A moving documentary that becomes a heart-breaking group counselling session, White Nanny, Black Child is a film that shows those who have gone through trauma are not alone. 80 minutes simply isn’t enough to cover each of their stories.
Between 1955 and 1995, over 70,000 West African children were fostered by white Britons in a practice known as ‘farming’. Many individuals then had to live, often in silence, with the long-lasting impact of this controversial official policy. Nine raised this way were invited to a workshop retreat under professional guidance to discuss their experiences. Each takes turns delving into their past, revealing the confusion and trauma of dealing with such change at a young age.
You have little control over things in your life as a child, and nothing more conveys that than finding out what happened for over 40 years in Britain with African children. In some cases, children are passed back and forth as if they are a watch someone has taken a loan of. There is an almost insurmountable amount of trauma of being removed from the care of your own parents, and the trauma that resides within a person is shown here clear as day in White Nanny, Black Child.

We have a group of people who are almost lost, still some 50 or so years later, still trying to reconcile with what happened to them and how to recover from it. The most poetic aspect of White Nanny, Black Child, isn’t what we as an audience get to understand or that the trauma is getting the fullest of reveals to the world. In fact, these groups of people have others to whom they can now relate. They are in a very small group remaining, and for them to have that connection with another person, who has the closest possible realisation of what they have gone through, is so rewarding. We see it on camera, the light turning on about their heads as they realise there is someone they can maybe lean on a little.
The strongest links are formed by giving these men and women an outlet to release their emotions, pain, and frustrations. Showing us the integral nature of a strong support structure, we can live in hope that, finally, they will find some form of solace in what they have experienced.
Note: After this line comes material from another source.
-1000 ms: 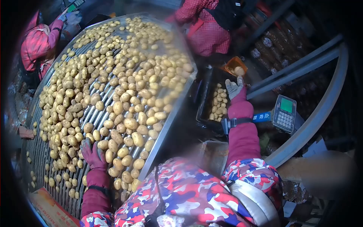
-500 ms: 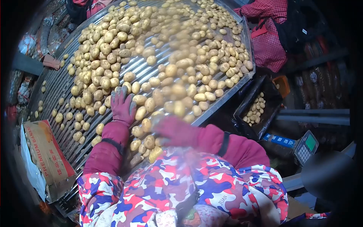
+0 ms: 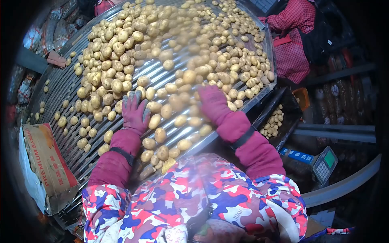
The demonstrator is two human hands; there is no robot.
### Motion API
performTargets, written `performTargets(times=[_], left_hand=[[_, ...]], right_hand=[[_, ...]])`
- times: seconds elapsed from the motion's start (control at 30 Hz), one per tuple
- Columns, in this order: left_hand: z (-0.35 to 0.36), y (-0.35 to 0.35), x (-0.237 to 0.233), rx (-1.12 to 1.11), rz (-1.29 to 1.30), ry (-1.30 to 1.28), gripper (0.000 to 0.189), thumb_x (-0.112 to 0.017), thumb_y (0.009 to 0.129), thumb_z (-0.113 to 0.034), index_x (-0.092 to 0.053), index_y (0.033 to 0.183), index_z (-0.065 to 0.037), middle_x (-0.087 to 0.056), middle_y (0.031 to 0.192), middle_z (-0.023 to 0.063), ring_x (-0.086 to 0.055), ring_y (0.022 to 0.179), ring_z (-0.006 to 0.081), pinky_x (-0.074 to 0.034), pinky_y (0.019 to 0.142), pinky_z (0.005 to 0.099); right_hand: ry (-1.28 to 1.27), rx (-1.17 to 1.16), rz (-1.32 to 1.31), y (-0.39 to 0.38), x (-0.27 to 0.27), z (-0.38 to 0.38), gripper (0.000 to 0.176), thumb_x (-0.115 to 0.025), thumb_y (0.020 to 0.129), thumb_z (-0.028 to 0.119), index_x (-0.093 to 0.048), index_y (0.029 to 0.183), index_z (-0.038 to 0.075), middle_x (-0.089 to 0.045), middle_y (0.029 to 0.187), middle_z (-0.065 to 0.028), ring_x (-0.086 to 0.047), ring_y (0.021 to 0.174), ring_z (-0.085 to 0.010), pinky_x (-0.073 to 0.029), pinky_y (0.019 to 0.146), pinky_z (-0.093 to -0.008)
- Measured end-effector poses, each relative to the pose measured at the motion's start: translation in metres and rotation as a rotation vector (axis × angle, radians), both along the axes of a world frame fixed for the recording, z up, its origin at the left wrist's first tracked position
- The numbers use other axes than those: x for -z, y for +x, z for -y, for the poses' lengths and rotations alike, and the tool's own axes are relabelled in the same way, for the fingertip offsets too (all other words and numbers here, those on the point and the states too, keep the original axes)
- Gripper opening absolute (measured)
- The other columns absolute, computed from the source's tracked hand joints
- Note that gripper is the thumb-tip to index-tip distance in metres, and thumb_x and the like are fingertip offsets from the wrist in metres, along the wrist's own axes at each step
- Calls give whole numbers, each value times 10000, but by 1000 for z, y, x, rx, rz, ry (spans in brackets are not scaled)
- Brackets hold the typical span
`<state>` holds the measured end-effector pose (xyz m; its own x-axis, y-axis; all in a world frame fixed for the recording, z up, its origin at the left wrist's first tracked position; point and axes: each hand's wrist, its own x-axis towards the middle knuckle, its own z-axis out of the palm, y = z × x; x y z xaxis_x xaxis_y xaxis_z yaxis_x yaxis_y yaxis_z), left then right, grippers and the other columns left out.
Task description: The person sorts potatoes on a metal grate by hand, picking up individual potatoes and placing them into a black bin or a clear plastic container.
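Note:
Many potatoes [image 3: 117, 48] lie spread over a slatted metal table [image 3: 73, 150]. My left hand [image 3: 135, 113], in a maroon glove with grey fingertips, rests on the slats with its fingers apart, touching potatoes at the lower edge of the pile. To the right, my right hand [image 3: 212, 103] reaches over the potatoes near the table's right edge. Its fingertips are hard to make out through a blurred patch in the view. Several loose potatoes lie on the slats between my two hands.
A cardboard box [image 3: 50, 162] stands at the left. Right of the table are a black-lined container of small potatoes [image 3: 274, 121], an orange container [image 3: 301, 98] and a scale display [image 3: 325, 165]. A person in red checks [image 3: 291, 52] stands at the upper right.
My right hand has moved up and right, away from my body. Potatoes near it have shifted, and more bare slats show between my hands. My left hand has barely moved.

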<state>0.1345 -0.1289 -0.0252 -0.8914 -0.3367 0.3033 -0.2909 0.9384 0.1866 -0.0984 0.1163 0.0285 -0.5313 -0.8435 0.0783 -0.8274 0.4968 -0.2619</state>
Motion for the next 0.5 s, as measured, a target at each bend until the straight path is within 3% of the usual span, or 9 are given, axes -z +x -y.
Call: performTargets(times=[0.07,0.17,0.27,0.37,0.4,0.5], left_hand=[[1,-1,-4,7,-2,-30,453,-632,867,-338,-678,1251,-102,-435,1532,208,-358,1441,425,-192,1209,599],[0,-1,-4,18,-2,-21,433,-626,879,-332,-681,1248,-112,-437,1534,207,-358,1442,430,-192,1211,598],[1,1,1,17,-21,-36,423,-625,886,-331,-683,1246,-118,-431,1543,208,-350,1450,433,-190,1214,595],[5,1,6,32,-26,-57,431,-622,893,-342,-680,1259,-123,-414,1562,209,-319,1475,436,-177,1225,587],[7,2,9,38,-31,-62,435,-619,895,-346,-679,1264,-124,-409,1566,210,-313,1479,436,-173,1227,586],[4,2,9,34,-14,-42,444,-592,917,-356,-673,1280,-112,-393,1580,216,-284,1494,447,-162,1231,579]], right_hand=[[136,-6,0,0,-3,8,546,-724,877,336,-587,1364,131,-657,1263,-142,-629,1162,-335,-503,992,-422],[-278,36,780,-11,2,-10,619,-722,875,278,-518,1431,99,-626,1281,-151,-627,1115,-306,-512,925,-412],[-669,91,1566,-5,-21,-36,671,-711,916,320,-453,1485,73,-583,1353,-134,-619,1151,-271,-532,902,-367],[-1003,147,1799,13,-35,-70,664,-663,967,371,-419,1508,73,-561,1365,-111,-616,1149,-254,-556,869,-362],[-1101,88,1912,15,-28,-79,644,-626,991,389,-408,1518,90,-563,1359,-126,-618,1137,-256,-569,852,-401],[-1234,259,2052,29,-32,-117,614,-609,1002,387,-419,1509,97,-561,1355,-122,-615,1109,-253,-569,794,-381]])
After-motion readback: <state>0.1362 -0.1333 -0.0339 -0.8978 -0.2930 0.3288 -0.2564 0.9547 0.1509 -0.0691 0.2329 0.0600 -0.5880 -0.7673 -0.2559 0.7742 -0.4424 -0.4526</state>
Support in and of itself is powerful, and just knowing you are not alone can do some people utter wonders.
At times, White Nanny, Black Child feels as if we have been caught listening in on the deepest of therapy sessions. Intruding on something that was meant to stay with that group, such is how personal their stories are. There is so much pain within this group that your heart truly pains for them. This rawness always follows the documentary, and while it feels like we shouldn’t be listening in to these moments. You are wholly thankful that you are; we are learning of the failures of the past; we need films like this to help fill those gaps in our understanding of the trauma that those around us experienced.
Andy Mundy-Castle does so much great work here in his documentary that you would willingly sit and listen to the full stories of each participant while also wanting to hear everything from those families who gave up their children and those who took the children in. We have snippets from them here and there, but Mundy-Castle has us so invested in this story that we want to learn absolutely everything we can. Which is really the biggest compliment you can give his film. It finishes, but our journey with the story doesn’t.